We trust the library author to get it right, despite (in Rust) wrapping accesses in "unsafe" or (in C++) not. Compilers are not particularly better at everything than library authors.

1 comments

> would need to know that the loop range matches or subtends the array bound

Some compilers have pretty sophisticated analyses aimed at just that: determining affine relations to statically bound indexed accesses. Failing that, some compilers will resort to loop versioning, generating two versions of the loop and then partitioning the iteration space into the definitely-in-bounds range from possibly-out-of-bounds range, then selecting which portions of which loop to execute by prefixing both with dynamic checks. Couple all of that with peeling and unrolling, and bounds checks start disappearing and getting amortized away.

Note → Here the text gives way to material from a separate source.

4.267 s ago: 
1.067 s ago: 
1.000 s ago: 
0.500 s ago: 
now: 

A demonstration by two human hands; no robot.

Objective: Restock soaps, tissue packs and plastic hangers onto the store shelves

Libraries can do this too, in many cases more reliably.
Unless libraries are receiving a copy of the meta representation of the program and running integer equality relations over the dataflow chains, then no, not really.
Yet, really.

The library author has certain knowledge of what the library is meant to achieve, where the compiler is obliged to guess according to whatever tea leaves it can find to descry.

In particular, the library author knows that the container won't be changing size over the duration of the loop, something the compiler would have difficulty proving.

> The library author has certain knowledge of what the library is meant to achieve

What's special about libraries? Every programmer has such knowledge, and every programmer writes buggy code.

What's special about compilers, then? Compilers are code, and therefore, as you say, buggy.

Library authors know things about what their code is meant to be doing that compilers cannot deduce, so cannot act on. But the library author can. A library, according to how heavily it is used, benefits from more thorough testing than generic application code gets.